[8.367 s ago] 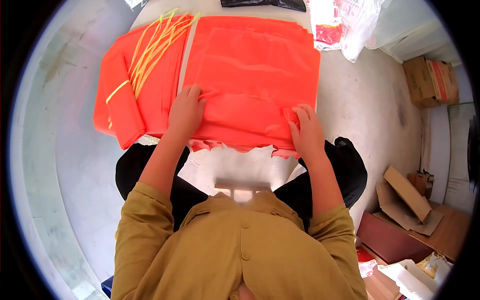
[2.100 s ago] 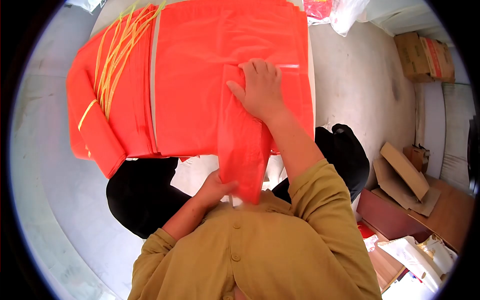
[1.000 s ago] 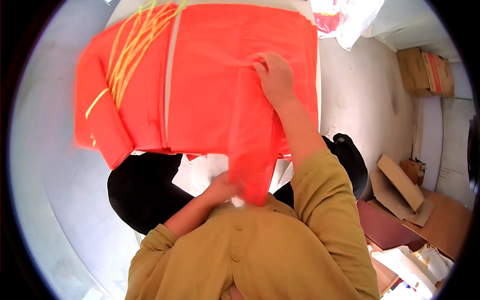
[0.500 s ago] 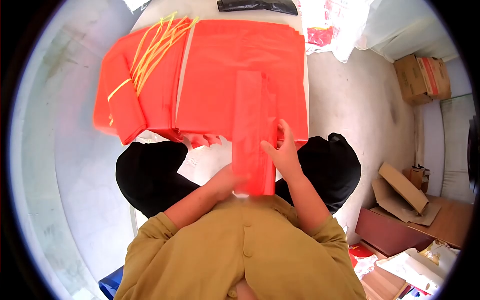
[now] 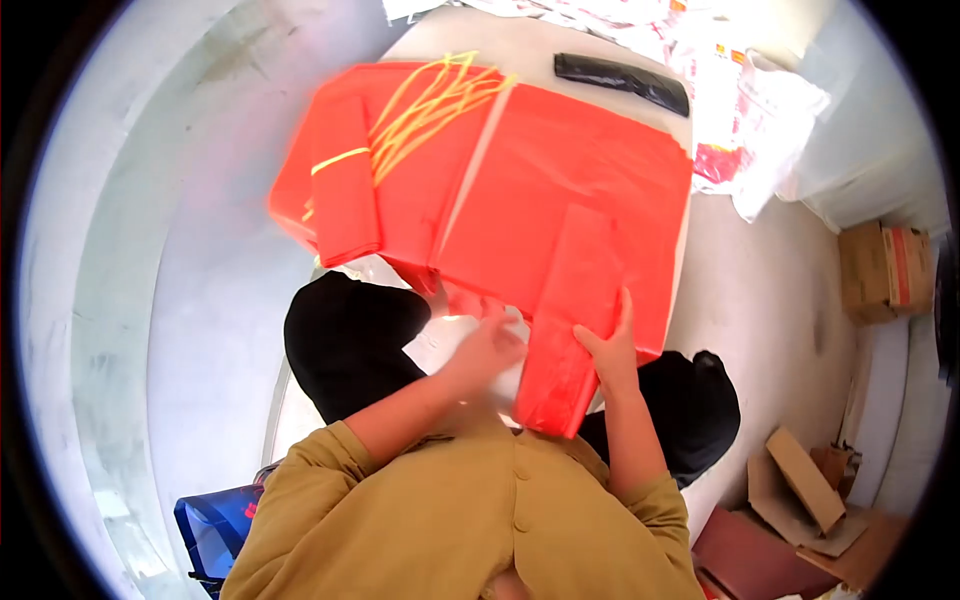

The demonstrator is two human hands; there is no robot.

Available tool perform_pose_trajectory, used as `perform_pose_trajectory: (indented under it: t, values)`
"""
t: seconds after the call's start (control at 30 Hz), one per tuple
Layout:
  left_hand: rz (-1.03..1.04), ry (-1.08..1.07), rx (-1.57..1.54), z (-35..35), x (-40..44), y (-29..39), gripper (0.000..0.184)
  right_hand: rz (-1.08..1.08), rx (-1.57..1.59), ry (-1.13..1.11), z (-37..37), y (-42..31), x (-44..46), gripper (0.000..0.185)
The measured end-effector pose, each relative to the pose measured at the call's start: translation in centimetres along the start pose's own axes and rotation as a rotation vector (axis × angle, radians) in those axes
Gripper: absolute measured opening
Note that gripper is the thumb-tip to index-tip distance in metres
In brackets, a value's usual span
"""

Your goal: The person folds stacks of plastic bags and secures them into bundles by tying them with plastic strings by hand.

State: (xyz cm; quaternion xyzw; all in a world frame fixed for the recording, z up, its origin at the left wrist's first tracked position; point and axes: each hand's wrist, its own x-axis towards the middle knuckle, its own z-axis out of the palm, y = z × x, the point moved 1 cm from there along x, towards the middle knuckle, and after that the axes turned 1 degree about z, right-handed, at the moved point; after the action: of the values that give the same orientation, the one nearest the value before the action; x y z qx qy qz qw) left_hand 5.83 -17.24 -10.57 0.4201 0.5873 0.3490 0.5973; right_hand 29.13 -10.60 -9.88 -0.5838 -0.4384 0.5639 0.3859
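A long folded bundle of red plastic bags (image 5: 570, 310) lies slanted from the red stack down toward my lap. My right hand (image 5: 612, 350) grips its right edge, thumb on top and fingers along the side. Left of the bundle, my left hand (image 5: 487, 352) is slightly blurred, its fingers loosely bent and apart, with nothing seen in them. Under the bundle's upper end is a wide stack of flat red bags (image 5: 610, 150). On another red pile (image 5: 425, 200) at the left rests a folded red bundle (image 5: 345, 190) with a yellow tie around it.
Loose yellow ties (image 5: 430, 115) lie on the left pile. A black rolled bag (image 5: 622, 84) rests on the pale table (image 5: 520, 38) behind the stack. White printed bags (image 5: 745, 120) are at the back right. Cardboard boxes (image 5: 885, 272) stand on the right, and a blue bag (image 5: 215, 525) at lower left.
My view has turned, so the scene sits tilted and further right. My left hand has come off the bundle's lower end and moved up to its left. The right hand still holds the bundle.
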Motion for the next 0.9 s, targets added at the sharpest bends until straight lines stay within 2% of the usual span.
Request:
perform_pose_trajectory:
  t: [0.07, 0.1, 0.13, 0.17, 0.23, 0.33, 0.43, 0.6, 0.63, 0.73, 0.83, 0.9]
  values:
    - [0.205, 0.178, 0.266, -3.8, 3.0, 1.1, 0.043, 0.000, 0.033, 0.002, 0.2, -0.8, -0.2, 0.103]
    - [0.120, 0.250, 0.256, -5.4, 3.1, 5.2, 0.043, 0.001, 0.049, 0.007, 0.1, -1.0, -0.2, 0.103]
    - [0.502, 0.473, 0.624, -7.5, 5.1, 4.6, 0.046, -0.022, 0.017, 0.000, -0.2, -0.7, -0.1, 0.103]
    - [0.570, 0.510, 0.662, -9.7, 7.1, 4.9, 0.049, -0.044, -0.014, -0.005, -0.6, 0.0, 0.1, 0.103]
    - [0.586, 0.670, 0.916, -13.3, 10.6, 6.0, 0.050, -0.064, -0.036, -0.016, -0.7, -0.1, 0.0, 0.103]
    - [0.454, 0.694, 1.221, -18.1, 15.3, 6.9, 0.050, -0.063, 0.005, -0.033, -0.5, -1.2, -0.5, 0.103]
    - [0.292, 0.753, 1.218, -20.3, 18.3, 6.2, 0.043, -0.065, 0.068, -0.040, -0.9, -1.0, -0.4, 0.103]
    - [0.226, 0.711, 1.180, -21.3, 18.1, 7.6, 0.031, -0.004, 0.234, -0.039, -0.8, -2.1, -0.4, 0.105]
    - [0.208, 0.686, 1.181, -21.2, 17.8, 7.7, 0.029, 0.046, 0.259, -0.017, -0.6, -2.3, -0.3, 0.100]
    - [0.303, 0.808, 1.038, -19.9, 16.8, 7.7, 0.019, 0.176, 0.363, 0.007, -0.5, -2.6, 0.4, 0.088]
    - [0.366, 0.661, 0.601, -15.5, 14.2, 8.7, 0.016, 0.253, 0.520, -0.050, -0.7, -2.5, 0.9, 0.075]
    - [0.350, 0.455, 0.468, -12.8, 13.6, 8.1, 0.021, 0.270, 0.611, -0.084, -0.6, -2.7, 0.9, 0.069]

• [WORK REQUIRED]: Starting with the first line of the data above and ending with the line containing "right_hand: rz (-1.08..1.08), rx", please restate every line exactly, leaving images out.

• [RESPONSE]:
[8.367 s ago] 
[2.100 s ago] 
[1.000 s ago] 
[0.500 s ago] 
[now] 

The demonstrator is two human hands; there is no robot.

Available tool perform_pose_trajectory, used as `perform_pose_trajectory: (indented under it: t, values)`
"""
t: seconds after the call's start (control at 30 Hz), one per tuple
Layout:
  left_hand: rz (-1.03..1.04), ry (-1.08..1.07), rx (-1.57..1.54), z (-35..35), x (-40..44), y (-29..39), gripper (0.000..0.184)
  right_hand: rz (-1.08..1.08), rx (-1.57..1.59), ry (-1.13..1.11), z (-37..37), y (-42..31), x (-44..46), gripper (0.000..0.185)

This exercise has been fully answered.